TASK OBJECTIVE: Only one stretch of the records below is wanted: the lines from the one holding "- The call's" through the one holding "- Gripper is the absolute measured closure". Return it exactly, both ends included.

WORKING DATA:
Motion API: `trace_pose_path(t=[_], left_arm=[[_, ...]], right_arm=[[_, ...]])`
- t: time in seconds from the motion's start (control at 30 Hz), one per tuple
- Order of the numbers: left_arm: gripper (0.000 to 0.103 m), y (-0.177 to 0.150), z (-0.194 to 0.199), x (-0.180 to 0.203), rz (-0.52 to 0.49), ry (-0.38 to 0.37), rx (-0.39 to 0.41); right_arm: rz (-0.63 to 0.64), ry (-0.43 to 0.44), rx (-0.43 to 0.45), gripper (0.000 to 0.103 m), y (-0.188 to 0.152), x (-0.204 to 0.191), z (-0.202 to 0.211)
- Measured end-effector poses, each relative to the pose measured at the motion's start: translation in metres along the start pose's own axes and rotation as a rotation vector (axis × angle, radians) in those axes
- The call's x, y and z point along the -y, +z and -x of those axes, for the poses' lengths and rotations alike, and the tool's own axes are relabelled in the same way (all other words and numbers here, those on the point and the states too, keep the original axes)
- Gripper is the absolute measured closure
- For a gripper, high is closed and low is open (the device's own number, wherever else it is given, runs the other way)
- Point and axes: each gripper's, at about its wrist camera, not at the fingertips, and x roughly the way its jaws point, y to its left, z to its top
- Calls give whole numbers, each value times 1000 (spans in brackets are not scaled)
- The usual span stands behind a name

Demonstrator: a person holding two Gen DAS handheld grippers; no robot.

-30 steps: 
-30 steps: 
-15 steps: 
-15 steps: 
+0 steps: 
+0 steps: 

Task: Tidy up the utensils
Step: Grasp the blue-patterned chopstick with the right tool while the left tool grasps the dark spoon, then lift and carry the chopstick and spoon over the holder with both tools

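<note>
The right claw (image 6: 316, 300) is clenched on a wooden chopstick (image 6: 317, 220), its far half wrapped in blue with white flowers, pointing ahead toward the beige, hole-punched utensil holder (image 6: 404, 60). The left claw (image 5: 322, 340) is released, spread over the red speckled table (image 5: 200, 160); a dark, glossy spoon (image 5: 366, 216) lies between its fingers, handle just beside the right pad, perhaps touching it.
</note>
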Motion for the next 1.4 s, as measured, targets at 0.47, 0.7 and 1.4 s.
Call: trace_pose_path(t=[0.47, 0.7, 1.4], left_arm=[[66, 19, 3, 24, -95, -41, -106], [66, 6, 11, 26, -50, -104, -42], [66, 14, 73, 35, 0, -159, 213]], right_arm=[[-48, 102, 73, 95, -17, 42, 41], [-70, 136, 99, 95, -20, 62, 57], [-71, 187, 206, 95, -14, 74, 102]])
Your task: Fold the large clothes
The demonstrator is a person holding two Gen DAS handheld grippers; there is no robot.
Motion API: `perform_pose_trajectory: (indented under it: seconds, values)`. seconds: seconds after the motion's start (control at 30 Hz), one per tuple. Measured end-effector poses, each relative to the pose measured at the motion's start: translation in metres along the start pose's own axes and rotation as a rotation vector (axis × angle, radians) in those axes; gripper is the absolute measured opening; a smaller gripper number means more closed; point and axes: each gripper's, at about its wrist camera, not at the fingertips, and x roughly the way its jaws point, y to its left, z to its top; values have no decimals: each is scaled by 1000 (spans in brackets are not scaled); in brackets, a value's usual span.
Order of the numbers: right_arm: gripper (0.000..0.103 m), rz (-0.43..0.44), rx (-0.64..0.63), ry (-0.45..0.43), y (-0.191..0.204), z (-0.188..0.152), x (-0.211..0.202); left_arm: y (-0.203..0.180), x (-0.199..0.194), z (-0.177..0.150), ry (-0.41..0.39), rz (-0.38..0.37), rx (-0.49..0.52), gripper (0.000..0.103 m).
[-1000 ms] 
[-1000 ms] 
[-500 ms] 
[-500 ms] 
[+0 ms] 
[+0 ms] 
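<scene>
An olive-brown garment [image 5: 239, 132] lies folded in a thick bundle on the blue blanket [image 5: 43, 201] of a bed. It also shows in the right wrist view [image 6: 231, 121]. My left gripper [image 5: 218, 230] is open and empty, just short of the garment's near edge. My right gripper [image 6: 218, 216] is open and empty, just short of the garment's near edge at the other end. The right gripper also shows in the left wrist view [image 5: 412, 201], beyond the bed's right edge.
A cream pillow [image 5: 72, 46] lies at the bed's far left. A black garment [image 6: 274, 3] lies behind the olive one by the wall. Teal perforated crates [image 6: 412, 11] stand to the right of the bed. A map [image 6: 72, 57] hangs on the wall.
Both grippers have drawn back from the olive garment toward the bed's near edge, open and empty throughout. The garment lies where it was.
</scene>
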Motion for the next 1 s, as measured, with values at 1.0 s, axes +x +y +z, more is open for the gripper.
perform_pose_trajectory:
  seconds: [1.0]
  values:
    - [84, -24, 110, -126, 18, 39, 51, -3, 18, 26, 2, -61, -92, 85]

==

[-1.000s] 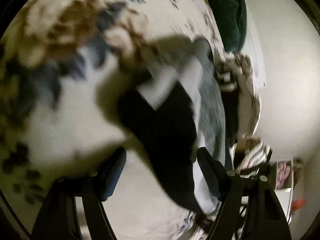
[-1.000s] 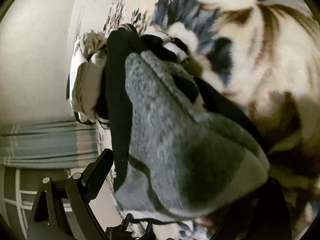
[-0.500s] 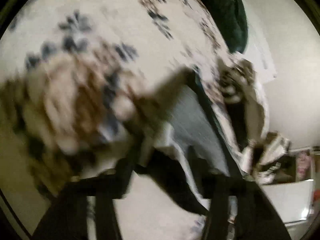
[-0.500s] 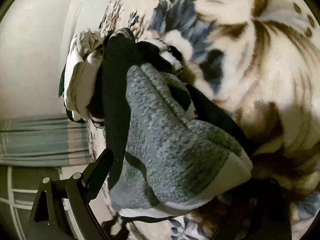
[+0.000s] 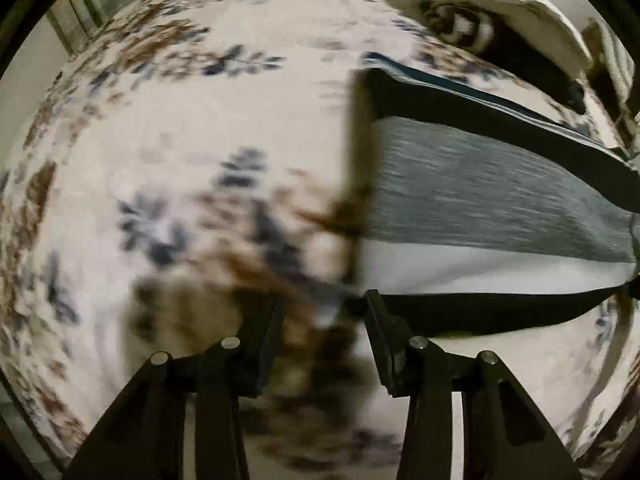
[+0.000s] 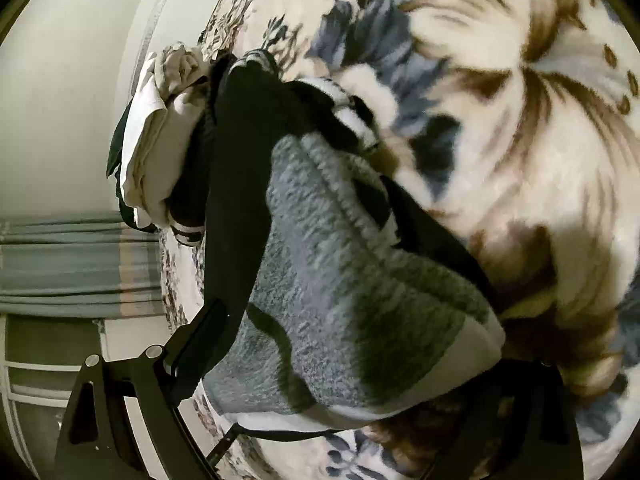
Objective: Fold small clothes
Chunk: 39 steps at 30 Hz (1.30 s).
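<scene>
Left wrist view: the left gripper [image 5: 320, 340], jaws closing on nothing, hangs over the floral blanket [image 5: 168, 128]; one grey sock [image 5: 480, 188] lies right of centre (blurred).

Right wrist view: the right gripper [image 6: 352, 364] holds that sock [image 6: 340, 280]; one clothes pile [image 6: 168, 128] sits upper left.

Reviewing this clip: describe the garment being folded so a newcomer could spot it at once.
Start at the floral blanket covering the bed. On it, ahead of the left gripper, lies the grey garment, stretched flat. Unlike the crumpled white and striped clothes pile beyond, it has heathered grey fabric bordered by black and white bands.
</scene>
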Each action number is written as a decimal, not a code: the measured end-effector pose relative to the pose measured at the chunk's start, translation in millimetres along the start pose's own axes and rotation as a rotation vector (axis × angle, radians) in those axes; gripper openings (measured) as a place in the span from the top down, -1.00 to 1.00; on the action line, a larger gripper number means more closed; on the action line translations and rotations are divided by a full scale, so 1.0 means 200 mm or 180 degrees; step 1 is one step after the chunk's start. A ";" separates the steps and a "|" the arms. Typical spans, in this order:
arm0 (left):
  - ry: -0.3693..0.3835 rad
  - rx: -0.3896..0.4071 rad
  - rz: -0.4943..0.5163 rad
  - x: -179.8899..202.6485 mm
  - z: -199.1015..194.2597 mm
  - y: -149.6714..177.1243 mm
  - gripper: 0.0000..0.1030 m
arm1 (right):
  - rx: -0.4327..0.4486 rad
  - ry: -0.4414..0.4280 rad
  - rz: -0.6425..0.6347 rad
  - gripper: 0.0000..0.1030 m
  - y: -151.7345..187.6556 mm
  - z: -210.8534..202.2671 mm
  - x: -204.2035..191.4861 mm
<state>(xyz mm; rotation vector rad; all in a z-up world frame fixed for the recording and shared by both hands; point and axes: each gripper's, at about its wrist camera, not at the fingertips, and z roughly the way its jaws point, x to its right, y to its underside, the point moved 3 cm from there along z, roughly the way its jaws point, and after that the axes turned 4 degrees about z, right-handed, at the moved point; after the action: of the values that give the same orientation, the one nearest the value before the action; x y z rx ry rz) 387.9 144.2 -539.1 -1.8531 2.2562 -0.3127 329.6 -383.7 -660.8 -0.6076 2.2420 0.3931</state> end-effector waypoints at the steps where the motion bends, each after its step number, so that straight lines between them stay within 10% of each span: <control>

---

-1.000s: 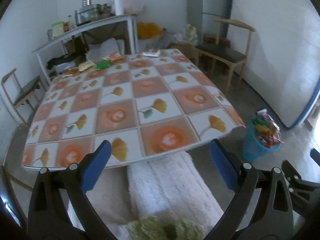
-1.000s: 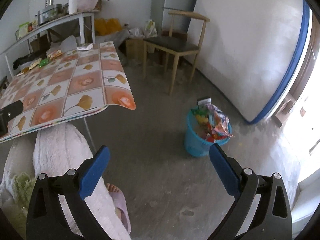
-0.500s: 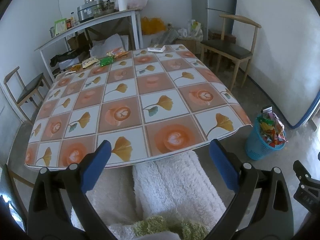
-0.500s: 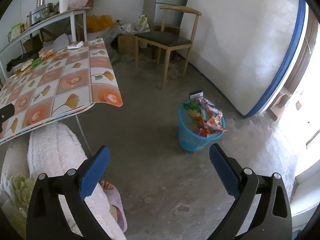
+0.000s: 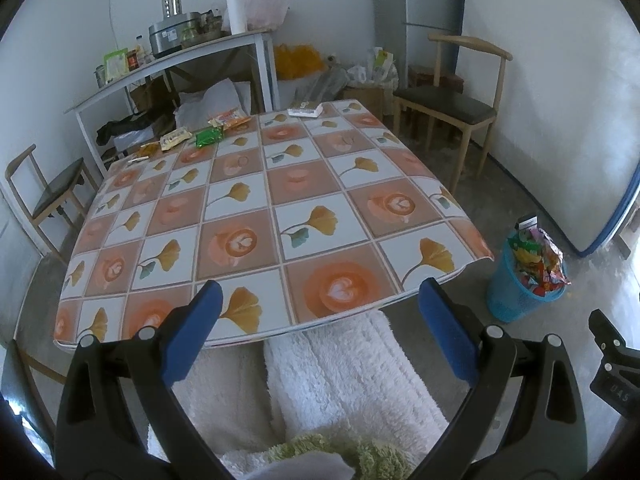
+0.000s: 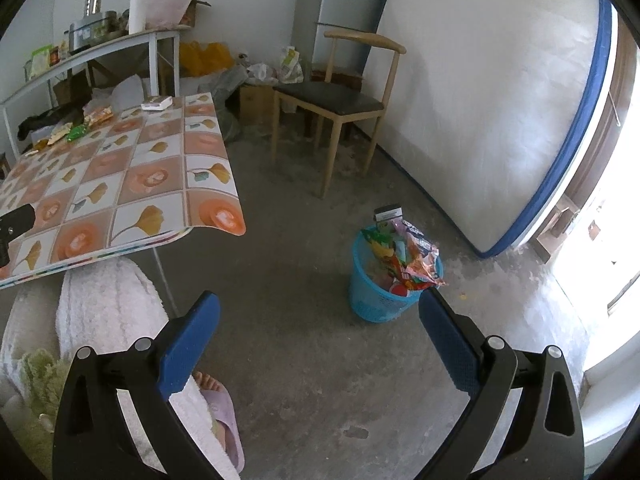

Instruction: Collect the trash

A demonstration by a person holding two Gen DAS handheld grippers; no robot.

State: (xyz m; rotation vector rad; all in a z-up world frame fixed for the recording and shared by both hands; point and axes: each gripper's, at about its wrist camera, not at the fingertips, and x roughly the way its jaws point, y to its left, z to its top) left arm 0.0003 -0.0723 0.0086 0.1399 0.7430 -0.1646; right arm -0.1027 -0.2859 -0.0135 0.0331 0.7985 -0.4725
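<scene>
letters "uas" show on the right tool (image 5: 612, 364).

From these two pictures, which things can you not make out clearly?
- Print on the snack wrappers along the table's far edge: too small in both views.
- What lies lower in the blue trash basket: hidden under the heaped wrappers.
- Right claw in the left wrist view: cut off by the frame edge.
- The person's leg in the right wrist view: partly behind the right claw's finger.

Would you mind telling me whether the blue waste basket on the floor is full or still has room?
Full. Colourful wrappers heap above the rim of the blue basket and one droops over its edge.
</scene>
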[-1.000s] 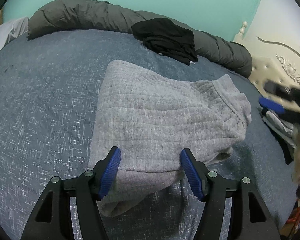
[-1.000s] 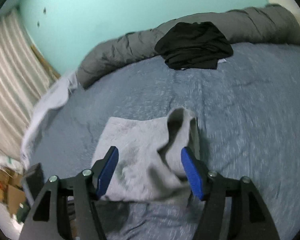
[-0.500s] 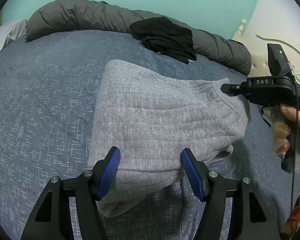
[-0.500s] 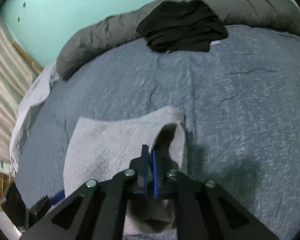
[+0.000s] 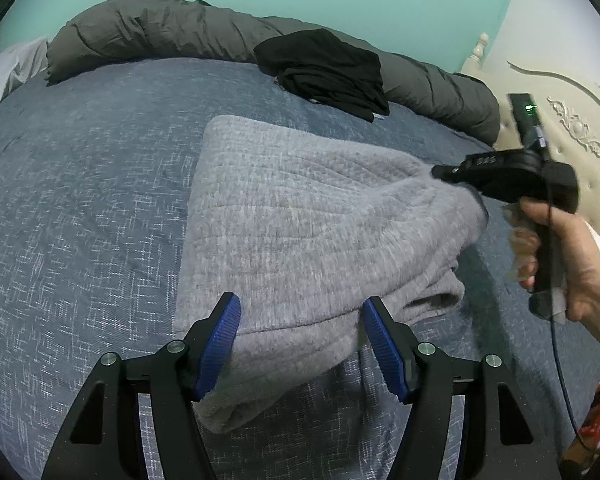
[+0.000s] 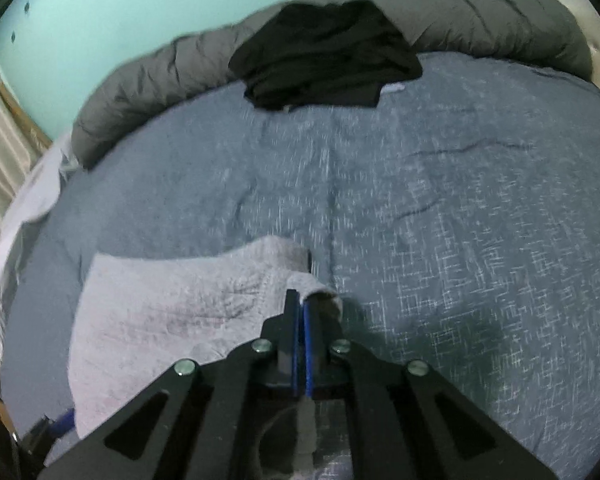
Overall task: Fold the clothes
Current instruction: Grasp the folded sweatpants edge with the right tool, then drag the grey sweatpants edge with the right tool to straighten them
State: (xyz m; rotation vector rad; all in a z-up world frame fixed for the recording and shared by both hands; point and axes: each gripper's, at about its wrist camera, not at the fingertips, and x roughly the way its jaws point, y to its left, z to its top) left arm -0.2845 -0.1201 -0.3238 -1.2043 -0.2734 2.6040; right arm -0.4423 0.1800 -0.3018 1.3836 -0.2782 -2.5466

WRITTEN SOLUTION:
- The call's x, y and z point along the -y, +z and -x of those axes, for the poses' lengths and rotations alike, and the tool's own axes are relabelled in the same way (all other words and numbers here, those on the point and the states too, keep the original axes)
- Gripper is the absolute measured closure

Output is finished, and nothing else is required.